| Exercise requirements |
Start with the first line of the data and end with the line that holds "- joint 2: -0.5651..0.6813"; write out each one exactly.

| Data shown |
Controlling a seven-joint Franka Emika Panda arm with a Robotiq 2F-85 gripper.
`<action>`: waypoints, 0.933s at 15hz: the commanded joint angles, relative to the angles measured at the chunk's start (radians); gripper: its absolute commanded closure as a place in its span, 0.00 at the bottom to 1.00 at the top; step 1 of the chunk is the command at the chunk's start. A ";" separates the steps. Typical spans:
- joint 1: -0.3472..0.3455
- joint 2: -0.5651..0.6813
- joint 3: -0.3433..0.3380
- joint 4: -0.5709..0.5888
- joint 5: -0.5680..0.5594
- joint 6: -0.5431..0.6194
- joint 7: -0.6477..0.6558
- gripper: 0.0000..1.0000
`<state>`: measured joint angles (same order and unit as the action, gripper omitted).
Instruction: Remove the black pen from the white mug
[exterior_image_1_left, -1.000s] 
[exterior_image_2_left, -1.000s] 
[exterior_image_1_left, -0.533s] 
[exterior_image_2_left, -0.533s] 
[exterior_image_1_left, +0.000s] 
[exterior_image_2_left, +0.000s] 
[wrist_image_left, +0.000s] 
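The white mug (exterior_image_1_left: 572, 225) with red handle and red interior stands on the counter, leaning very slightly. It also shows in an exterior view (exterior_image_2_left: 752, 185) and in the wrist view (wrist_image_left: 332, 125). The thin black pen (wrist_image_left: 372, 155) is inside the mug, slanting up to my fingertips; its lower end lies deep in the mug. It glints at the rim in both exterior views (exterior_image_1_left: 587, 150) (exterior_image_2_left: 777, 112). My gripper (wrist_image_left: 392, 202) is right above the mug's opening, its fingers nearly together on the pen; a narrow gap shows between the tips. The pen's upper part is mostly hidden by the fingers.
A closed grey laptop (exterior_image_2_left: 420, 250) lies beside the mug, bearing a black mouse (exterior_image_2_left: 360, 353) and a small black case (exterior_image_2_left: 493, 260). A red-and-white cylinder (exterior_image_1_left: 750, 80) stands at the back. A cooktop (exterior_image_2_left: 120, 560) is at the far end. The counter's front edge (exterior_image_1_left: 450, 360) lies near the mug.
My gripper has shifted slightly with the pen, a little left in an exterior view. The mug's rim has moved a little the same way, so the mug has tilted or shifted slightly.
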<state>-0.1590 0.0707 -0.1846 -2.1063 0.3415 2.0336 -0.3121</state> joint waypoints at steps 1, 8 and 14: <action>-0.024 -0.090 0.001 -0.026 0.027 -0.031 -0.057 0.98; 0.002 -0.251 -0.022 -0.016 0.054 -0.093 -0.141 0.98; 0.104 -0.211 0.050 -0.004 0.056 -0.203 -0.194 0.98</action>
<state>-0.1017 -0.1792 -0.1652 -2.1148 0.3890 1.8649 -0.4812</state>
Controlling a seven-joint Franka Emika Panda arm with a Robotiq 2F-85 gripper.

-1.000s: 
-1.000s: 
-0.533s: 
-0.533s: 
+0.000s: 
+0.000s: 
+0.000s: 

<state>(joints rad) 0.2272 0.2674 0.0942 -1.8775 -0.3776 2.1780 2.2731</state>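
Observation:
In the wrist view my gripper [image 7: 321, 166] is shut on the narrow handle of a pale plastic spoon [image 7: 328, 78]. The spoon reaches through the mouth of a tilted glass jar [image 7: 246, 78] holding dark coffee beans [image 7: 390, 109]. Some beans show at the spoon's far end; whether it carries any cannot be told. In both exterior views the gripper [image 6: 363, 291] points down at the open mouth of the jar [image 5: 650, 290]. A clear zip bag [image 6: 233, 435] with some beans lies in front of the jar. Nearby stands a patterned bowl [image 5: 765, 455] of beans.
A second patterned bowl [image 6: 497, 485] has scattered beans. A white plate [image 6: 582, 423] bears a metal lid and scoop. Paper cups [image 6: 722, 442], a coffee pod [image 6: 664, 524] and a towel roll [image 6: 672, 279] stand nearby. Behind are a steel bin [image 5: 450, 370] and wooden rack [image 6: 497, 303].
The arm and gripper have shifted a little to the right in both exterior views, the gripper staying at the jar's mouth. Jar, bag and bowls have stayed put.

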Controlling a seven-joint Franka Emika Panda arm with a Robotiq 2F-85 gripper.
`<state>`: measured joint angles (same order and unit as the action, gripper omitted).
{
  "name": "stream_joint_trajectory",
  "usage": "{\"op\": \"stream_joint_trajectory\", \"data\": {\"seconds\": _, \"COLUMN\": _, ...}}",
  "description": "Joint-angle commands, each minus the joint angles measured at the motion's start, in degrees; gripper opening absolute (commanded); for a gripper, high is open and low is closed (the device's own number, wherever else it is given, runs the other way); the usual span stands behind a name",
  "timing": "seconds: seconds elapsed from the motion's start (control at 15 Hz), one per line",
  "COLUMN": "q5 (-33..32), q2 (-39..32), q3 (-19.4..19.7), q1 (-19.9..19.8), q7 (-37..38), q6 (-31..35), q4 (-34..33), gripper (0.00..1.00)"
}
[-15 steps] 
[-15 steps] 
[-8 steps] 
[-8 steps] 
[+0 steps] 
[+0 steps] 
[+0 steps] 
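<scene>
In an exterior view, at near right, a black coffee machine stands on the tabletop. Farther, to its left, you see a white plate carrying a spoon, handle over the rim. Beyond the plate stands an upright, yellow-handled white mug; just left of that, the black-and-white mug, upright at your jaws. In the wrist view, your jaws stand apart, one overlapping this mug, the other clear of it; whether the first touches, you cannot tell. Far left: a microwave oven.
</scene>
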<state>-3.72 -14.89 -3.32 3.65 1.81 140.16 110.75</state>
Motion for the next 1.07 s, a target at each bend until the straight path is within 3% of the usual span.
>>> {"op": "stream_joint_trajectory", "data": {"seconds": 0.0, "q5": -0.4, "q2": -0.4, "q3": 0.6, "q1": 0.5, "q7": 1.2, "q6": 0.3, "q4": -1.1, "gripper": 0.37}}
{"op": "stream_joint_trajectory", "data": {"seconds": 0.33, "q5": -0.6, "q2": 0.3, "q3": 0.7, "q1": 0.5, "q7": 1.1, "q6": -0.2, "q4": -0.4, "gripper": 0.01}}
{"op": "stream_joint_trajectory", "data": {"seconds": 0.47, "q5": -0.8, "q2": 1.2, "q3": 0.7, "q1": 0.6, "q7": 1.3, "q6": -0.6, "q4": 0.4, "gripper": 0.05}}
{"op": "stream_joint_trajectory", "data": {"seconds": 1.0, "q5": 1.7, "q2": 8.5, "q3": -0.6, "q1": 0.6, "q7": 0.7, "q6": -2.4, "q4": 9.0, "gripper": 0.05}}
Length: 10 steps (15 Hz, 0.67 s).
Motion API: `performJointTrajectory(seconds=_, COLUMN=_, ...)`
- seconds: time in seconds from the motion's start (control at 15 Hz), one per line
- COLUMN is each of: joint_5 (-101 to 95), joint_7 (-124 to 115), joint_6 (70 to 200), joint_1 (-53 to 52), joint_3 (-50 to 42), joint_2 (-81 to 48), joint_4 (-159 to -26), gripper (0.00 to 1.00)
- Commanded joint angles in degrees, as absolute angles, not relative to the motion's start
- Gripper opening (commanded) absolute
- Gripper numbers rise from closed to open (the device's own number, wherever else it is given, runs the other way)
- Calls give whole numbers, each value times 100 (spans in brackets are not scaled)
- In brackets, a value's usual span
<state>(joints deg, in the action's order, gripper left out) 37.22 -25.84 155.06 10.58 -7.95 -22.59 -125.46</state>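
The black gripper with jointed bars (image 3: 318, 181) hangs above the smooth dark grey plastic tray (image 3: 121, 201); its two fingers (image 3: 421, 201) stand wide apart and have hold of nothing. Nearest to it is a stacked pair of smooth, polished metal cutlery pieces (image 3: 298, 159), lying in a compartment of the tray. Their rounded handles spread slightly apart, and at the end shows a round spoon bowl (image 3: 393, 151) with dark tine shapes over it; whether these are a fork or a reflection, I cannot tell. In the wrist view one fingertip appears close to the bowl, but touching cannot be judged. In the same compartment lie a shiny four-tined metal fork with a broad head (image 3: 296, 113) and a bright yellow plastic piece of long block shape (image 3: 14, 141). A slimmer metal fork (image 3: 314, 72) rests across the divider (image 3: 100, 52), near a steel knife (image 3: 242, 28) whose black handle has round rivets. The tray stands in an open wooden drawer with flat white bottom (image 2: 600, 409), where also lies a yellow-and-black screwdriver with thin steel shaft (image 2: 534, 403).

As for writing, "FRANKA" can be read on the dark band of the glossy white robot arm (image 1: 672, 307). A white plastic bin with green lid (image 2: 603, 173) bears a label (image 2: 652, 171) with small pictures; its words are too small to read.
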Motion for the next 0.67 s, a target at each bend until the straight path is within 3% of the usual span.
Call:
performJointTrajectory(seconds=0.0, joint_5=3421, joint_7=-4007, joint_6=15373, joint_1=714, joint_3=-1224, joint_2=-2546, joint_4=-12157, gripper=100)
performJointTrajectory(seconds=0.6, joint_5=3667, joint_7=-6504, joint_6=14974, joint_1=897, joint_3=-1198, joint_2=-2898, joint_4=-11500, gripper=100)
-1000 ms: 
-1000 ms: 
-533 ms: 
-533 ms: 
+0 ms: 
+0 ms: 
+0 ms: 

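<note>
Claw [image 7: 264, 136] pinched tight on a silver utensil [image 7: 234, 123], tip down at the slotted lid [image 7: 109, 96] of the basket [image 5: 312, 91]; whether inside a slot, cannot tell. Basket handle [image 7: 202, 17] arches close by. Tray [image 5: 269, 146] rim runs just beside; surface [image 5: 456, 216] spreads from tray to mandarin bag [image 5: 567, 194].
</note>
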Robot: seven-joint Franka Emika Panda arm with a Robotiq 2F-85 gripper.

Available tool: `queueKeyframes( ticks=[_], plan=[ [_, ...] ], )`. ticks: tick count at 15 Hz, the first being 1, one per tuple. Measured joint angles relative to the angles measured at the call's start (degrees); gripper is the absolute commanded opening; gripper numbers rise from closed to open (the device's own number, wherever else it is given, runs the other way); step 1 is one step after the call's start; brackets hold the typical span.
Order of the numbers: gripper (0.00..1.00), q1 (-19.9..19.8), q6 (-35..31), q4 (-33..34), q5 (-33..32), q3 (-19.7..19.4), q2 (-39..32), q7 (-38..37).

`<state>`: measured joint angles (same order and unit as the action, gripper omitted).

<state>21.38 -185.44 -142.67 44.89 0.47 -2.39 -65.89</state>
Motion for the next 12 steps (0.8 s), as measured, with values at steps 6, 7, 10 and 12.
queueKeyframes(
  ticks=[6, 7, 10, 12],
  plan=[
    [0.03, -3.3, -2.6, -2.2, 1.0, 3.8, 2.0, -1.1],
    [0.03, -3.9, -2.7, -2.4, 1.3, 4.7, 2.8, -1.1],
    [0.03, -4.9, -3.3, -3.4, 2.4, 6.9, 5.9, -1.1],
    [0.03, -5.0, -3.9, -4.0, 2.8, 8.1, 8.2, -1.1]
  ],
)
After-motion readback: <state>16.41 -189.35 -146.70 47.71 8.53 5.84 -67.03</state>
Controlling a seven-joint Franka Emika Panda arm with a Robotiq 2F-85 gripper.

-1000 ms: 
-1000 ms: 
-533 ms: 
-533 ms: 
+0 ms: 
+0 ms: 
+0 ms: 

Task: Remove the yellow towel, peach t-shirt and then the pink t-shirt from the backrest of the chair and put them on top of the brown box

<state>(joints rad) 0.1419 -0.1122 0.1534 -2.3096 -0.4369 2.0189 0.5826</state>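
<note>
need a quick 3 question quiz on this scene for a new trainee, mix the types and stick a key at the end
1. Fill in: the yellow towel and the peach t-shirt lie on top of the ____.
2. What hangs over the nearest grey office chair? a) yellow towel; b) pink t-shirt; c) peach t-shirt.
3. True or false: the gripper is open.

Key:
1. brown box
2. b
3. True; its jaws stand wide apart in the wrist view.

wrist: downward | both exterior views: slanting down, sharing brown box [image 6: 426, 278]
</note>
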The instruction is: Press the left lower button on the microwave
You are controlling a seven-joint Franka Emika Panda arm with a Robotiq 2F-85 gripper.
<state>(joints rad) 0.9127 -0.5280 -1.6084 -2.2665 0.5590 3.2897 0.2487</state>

| Response to the task |
Controlling a seven-joint Franka Emika Panda arm with a Robotiq 2F-85 gripper.
`<action>`: waypoints, 0.933s at 15hz: the commanded joint angles, relative to the angles measured at the chunk's start (radians); gripper: its absolute commanded closure as a place in its span, 0.00 at the bottom to 1.00 at the top; step 1 of the chunk is the command at the chunk's start. A ";" separates the steps. Typical spans:
- joint 1: -0.3472..0.3455
- joint 2: -0.5651..0.6813

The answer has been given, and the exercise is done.